Ожидая со дня на день переворота, враги арестом Богомолова хотели прежде всего вызвать в нем такую же ненависть к большевикам, какая была у них самих, а изоляцией его от внешнего мира предать забвению «бухтинскую проблему». Этим путем они надеялись сохранить в целости богатейший нефтяной участок для арендаторов, бакинских нефтепромышленников. Ну, а Людвиг, или Гюнтер-старший, думал о сохранении нетронутых площадей, но только уже для будущей немецкой колонии на Кавказе. Это подтверждалось следующим фактом: когда в сентябре 1918 года в Баку вошла турецкая армия, вместе с турками прибыла большая группа немецких «ученых» и колонизаторов; в числе других немцев был и Гюнтер-старший, уехавший в Турцию в 1917 году. Однажды с группой офицеров и каких-то немецких дельцов он приехал на бухту. Туда вызвали Богомолова. Гюнтер представил его своей компании и предложил ему (вернее, приказал!) продолжать работы по засыпке бухты, всерьез думая о будущей немецкой колонии.
Так как Богомолов никакого отношения ни к разрушению оборудования на промыслах, ни к обводнению нефтеносных пластов не имел, то на предварительном же следствии дело о нем было прекращено и он был освобожден из-под ареста.
Но враги его все же своего достигли, если не прямым, то косвенным путем…
На Богомолова так удручающе подействовали арест и две недели, проведенные среди врагов и злобствующих специалистов, что, вернувшись домой, он слег в постель. У него началось воспаление нервной ткани глаз. Болезнь быстро прогрессировала, и к августу он ослеп на левый глаз, а потом постепенно начал слепнуть на правый.
Близились октябрьские торжества. Из Баку в подарок московским рабочим готовили эшелон рыбы и фруктов, и Богомолов, устроившись через начальника станции комендантом поезда, поехал в Москву.
После двухмесячного лечения (навсегда ему запомнилось это утро 5 января) он встал и… не увидел света.
В Баку Богомолов возвратился с поводырем. В городе о нем стали говорить как о мученике, его жалели, к нему приходили с соболезнованиями старухи, попы, торговцы, гимназисты – и тогда он переехал в Крепость, закрыл двери своей новой квартиры для друзей и недругов. И вскоре о нем забыли: другие события становились злобой дня.
2
Ночью из Астрахани прибыли еще три парохода с беженцами. Киров вместе с Серебровским встречал этих людей, гонимых голодом с Поволжья.
Пламя факелов трепетало на ветру. Из мрачных трюмов выходили тысячи людей, измученных долгой дорогой, качкой, бессонными ночами, и пристань гудела от разноплеменного говора, от плача детей, от грохота вагонеток.

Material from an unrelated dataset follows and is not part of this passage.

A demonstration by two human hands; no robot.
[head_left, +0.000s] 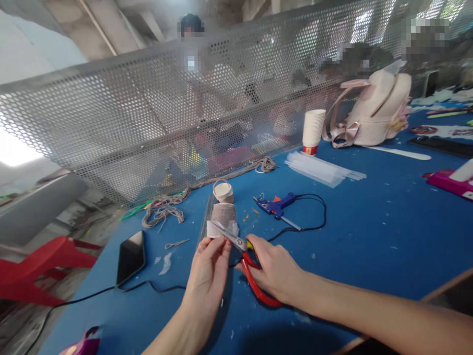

Сергей Миронович переходил с парохода на пароход. Его окружали тесным кольцом босые, в лаптях, в одних портянках, в пропотелых полушубках, шинелях и армяках казанские татары, чуваши, мордвины, казачья беднота. Слушали Кирова внимательно, многие его знали по Астрахани. Потом взбирались на ящики и корзины, на паровой кран, на капитанский мостик и, перебивая друг друга, забрасывали вопросами о работе, питании, жилище, и сквозь гул голосов Киров отвечал беженцам, успокаивал их, говорил, что бакинский пролетариат сделает все возможное для помощи.
Среди приезжих попадались бойцы героической 11-й армии. К ним Киров был особенно внимателен.
На пристани стояли походные кухни с горячей пшенной кашей. Члены бакинского Совета распределяли среди беженцев ордера на квартиры. Серебровский со своими помощниками тут же вербовал на бухту и на «Солдатский базар» желающих работать. Было много больных. Санитары на фаэтонах и машинах развозили их по больницам.
В четвертом часу утра пристань угомонилась, и Киров поехал домой.
Машина плавно шла по берегу, мимо пустынных пристаней и улиц, и потревоженные голуби, хлопая крыльями, поднимались на крыши и карнизы окон.
Горизонт на востоке полыхал заревом. Было уже светло, и дворники тушили фонари.
У самого берега со стоном кружились чайки, ныряя в волны. Где-то шел караван верблюдов, и далекий колокольный перезвон звал в степь и пустыню.
Приоткрыв глаза и оглядевшись, Сергей Миронович нетерпеливо расстегнул ворот рубахи, вздохнул:
– В такую рань хорошо бы по лесу побродить. Где-нибудь у реки или озера… Травинка не шелохнется…
– Надо бы пострелять, Сергей Мироныч, съездить куда-нибудь, – сказал шофер.
– Вот выберем свободный денек, поедем за утками.
– Все обещаете! Дни приходят и уходят, так и ружья заржавеют.
– Поедем бродить… Мы уж побродим…
Сон опять одолел Кирова, и он замолк. Тигран искоса посмотрел на Сергея Мироновича и понял, что он очень и очень устал, – с ним никогда ничего подобного не бывало. И он укоризненно сказал:
– Люди по ночам спят, а вы все ездите и ездите…
Киров сквозь дремоту ответил:
– Беженцев видел?.. Тысячи их… без крова… голодные… Нет, спать в такое время никак нельзя…
Перед глазами, занесенная снегом и в сугробах, вставала Астрахань совсем недавних дней. Мелькали предместья с низенькими бревенчатыми домами, рыбачьи поселки, мерцающие огоньки на пригорках. Тянулись волжские берега и осевшая на них отступающая армия и беженцы с Кавказа. Слышался грохот пушек, двуколок, походных кухонь, тревожные сирены на кораблях флотилии, церковный перезвон, храп коней, топот отрядов, идущих то на отдых, то – в бой; брань и стоны тифозных и раненых, приглушенное рыдание матерей и крики детей: «Хлеба!..» Виделись, словно наяву, озаренные пламенем лица бойцов, склонившихся над кострами; дроги с мертвецами; братские могилы… Вспомнились заговоры, белогвардейские мятежи, расстрелы, митинги на фабриках, в судоремонтных мастерских, в армии, в ревкоме; вспоминались друзья и враги…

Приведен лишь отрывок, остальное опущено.